Check every line below for the word "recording" and copy the ones that have it.

»»

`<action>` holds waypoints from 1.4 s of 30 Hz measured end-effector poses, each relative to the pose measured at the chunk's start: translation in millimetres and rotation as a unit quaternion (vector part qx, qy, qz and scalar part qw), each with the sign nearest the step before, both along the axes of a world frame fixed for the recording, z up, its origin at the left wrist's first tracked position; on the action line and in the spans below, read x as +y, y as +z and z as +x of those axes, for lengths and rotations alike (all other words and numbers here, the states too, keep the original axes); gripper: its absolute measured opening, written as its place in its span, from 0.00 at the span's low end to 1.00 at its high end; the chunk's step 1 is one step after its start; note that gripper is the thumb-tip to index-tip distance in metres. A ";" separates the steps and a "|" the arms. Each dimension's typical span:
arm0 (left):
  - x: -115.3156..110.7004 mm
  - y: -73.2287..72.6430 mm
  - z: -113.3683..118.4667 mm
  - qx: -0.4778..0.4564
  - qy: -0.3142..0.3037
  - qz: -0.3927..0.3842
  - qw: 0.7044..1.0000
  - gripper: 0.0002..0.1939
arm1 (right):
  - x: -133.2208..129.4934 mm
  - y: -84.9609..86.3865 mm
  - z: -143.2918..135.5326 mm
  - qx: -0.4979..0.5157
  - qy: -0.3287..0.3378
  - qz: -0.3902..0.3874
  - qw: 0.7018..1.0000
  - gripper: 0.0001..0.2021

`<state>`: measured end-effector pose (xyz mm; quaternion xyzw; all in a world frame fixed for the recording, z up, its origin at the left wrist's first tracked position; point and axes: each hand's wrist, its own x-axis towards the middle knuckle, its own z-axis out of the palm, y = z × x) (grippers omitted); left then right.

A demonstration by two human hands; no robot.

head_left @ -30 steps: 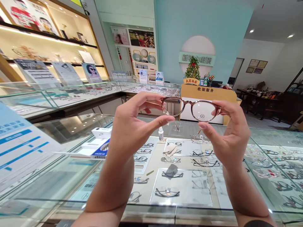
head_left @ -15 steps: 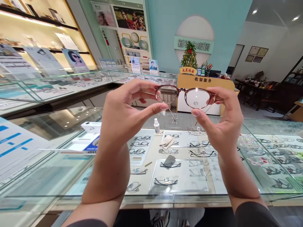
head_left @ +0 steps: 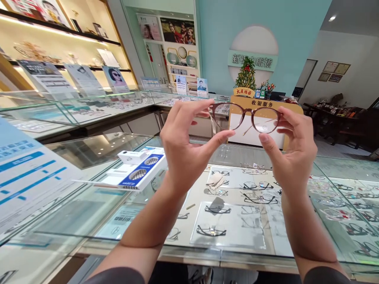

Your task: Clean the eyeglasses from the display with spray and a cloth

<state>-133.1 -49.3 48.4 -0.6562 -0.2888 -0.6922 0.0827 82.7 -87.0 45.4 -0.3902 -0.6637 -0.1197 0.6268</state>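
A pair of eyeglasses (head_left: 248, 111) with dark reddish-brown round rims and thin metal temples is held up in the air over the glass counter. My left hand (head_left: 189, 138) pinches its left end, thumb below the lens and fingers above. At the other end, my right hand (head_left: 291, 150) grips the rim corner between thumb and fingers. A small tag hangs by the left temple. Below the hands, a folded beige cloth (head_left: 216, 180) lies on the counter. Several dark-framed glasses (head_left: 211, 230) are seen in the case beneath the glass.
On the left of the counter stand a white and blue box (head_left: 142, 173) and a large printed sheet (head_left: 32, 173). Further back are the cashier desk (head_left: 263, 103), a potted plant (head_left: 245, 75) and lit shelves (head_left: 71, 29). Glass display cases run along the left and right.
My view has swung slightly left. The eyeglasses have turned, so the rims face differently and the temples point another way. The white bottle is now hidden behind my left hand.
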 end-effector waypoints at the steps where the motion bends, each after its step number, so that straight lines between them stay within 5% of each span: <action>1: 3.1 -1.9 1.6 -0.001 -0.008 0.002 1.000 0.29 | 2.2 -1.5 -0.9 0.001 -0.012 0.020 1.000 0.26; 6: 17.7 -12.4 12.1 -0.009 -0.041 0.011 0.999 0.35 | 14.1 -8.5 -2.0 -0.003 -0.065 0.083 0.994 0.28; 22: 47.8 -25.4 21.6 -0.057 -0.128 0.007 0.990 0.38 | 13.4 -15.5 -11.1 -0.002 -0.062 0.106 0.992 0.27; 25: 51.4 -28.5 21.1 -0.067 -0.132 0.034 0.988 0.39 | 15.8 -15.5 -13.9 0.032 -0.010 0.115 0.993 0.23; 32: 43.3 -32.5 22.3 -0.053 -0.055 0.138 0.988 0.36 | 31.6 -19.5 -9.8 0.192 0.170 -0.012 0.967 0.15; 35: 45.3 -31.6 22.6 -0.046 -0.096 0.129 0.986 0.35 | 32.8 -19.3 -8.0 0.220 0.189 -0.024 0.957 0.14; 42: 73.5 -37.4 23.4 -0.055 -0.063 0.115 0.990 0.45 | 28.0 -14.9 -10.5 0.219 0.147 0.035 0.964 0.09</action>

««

EXERCISE ANSWER:
`<action>` holds waypoints from 1.4 s of 30 Hz measured end-effector poses, each relative to the pose measured at the chunk's start: translation in millimetres and rotation as a unit quaternion (vector part qx, qy, qz and scalar part qw), each with the sign nearest the step before, both along the axes of a world frame fixed for the recording, z up, its origin at the left wrist's first tracked position; on the action line and in the spans below, read x as +y, y as +z and z as +x of those axes, for lengths and rotations alike (all other words and numbers here, the states too, keep the original axes); gripper: its absolute measured opening, written as its place in its span, from 0.00 at the span's low end to 1.00 at its high end; the chunk's step 1 is one step after its start; note that gripper is the thumb-tip to index-tip distance in metres. A ";" separates the steps and a "|" the arms. Each dimension's typical span:
`<state>`: measured end-effector pose (xyz mm; quaternion xyzw; all in a world frame fixed for the recording, z up, its origin at the left wrist's first tracked position; point and axes: each hand's wrist, its own x-axis towards the middle knuckle, its own z-axis out of the palm, y = z × x) (grippers omitted); left then right.

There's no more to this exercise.